Jax (Titan #9)(93)



Jax's heart thundered in his ears as the two men volleyed intel back-and-forth regarding one of the women who had fled toward the jungle. A civilian might've assumed the jungle was safe. But that only took into account the threat of man with his weapons and military maneuvering. Fleeing into the jungle was unlike escaping into the woods at a park. A jungle tree canopy would block the light from the moon and the stars, and most wildlife inhabitants survived by the eat-or-be-eaten code.

Seven was fierce, but she had no idea what she had walked into.

"Jax," Parker said. "I'll ping her coordinates to you. Find her, and I'll get you an extraction locale."

Like there was any other option. He was coming for his woman.



###

Everywhere looked the same as Seven stumbled to the ground. The thick vined plants tangling around her feet were just as black as the sky was above her. No matter which way Seven turned, she smacked into thorned bushes or trees that were wider than the expanse of her arms. Her eyes never adjusted to the dark; she couldn't see anything anymore. What was the point of running away when she didn't know if she was getting any closer to a neighboring village or town where someone could help?

Her lungs screamed with pain from pushing past any athletic ability she had and from panting against tiny bugs and spiderwebs.

Seven wrapped her elbow across her face as a mask even as she worked to suck in as much air as possible. She hadn't been able to catch her breath while in Columbia, and today was even worse. But she didn't care because she had to get help and her children back.

Tears welled in her eyes as she took in the magnitude of the situation.

"Seven!" Jax's voice sifted through the hot, humid air, and maybe she had been bitten by something poisonous.

Hallucinations had to be one of the signs that she was losing her mind or had been poisoned by some stupid jungle insect.

"Seven, stop moving. I'm coming for you."

She laughed as delirium strangled her common sense. This was what it was going to be like when her mind finally gave up—delusions about Jax riding in to the jungle to save her. She should've guessed.

The crunch of leaves and branches startled her, and the cold prickle of sweat cascaded down her back and arms. She had nothing to fight off whatever animal may have sniffed her out, sweating and crying.

"C'mere, princess, I'm here." The snaps of twigs and the crumble of plants underneath steps came so close, she was sure that if she held out her hand, she could touch its source. What she wouldn't do to have Jax with her now. "Target acquired."

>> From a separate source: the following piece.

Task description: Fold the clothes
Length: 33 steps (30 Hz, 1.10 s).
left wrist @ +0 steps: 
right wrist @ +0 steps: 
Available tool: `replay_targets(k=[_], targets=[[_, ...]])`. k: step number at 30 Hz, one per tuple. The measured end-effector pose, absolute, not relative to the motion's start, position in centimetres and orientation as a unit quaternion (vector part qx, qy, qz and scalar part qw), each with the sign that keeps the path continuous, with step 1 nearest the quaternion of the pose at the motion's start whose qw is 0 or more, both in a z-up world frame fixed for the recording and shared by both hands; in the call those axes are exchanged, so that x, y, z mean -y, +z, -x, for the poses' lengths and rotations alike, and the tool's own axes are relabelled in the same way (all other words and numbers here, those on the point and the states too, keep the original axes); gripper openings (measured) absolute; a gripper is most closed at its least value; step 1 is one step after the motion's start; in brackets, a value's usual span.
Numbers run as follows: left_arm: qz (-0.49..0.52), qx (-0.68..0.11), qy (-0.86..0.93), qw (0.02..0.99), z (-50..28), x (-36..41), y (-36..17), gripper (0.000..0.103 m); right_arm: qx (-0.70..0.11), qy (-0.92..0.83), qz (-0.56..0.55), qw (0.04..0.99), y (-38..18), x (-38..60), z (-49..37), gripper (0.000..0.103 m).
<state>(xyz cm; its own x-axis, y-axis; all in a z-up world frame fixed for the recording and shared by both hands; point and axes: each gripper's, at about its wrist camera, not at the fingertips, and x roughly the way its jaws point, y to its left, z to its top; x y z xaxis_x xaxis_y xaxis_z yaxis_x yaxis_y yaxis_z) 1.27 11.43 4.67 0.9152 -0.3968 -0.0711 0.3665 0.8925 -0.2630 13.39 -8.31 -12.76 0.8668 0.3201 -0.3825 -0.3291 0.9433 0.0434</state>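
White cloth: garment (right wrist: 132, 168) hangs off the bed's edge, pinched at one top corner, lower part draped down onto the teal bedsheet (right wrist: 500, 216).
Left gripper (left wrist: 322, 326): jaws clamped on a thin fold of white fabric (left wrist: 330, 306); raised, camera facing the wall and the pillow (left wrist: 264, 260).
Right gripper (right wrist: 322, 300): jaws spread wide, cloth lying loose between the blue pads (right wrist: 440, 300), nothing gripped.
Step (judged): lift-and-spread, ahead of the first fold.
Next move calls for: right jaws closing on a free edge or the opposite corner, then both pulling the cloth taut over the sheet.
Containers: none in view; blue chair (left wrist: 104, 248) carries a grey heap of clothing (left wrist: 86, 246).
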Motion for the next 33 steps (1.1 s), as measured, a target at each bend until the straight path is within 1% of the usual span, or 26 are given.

He wrapped his arms around her, pulling her tight to his chest and dropping his mouth to her sweaty forehead. "Found you. I promised you everything would be okay."

"Oh God. It's not." Seven sobbed. "Bianca and Nolan." Her arms shook then her body with the full force of terror. But if he was there, maybe there were more resources to save the kids? "Jax, please tell me you're real. Please."

"Real." He slowly released her.

"My babies," Seven whispered, trying to make sense of what was true and what wasn't a dream.

"Titan has them. They're fine. Anxious to see you."

"God, thank you." Relief found its footing and overtook her. Light on her feet, as if she could breathe fire and float on angel wings all at once, she leapt back against Jax and hugged him. "Thank you, thank you, thank you. I owe you forever."

He chuckled. "That's what husbands are for."

Seven kissed him on the cheek and would kiss him head to toe if she wasn't foul, and they weren't in the middle of the jungle, likely being hunted by the men who had kept her captive.

"We need to get moving again. I have a rendezvous point for a helicopter pickup. But it's not close, and we have to hustle." He gave her shoulder a squeeze. "Are you good to start hustling?"

Seven took a deep breath in the dark night. Tears dried on her cheeks as the man she was crazy about held on to her. "I'm so good, I might be able to fly if I tried."

###

"You know, you're my hero." The darkness was all surrounding, and Seven could no longer make out his face.

"One person's hero is another person's nothing to lose. My job well done happens to mean extreme circumstances have occurred. But Seven, don't make me out to be something more than I'm not."

His words were everything with a far more evocative texture than she had ever heard before. "You don't have to be perfect to be a hero. You know that, right?"

At his urging, they began moving again, faster than the leisurely pace he'd let her take before. They had all the time in the world, at least until they found the abandoned field medic station and their rescue helicopter came in the next twelve hours. Jax could speedwalk her through the jungle all he wanted, but he couldn't outrun a conversation.

"Where did you grow up?" she asked.

He grumbled. "Is this the point in our walk where we start the twenty questions? Is this where you want to pick me apart and figure out what's wrong? What could be fixed?"

Seven planted both of her feet firmly in the squishy jungle ground, yanked her hand back from his, and, unable to see his face clearly, twisted in his general direction. "What the hell crawled up your ass? I'm the one that's dead tired and not used to jungle walks, thank you very much. If anybody wants to get in a snippy-pants mood, I call dibs. Not you."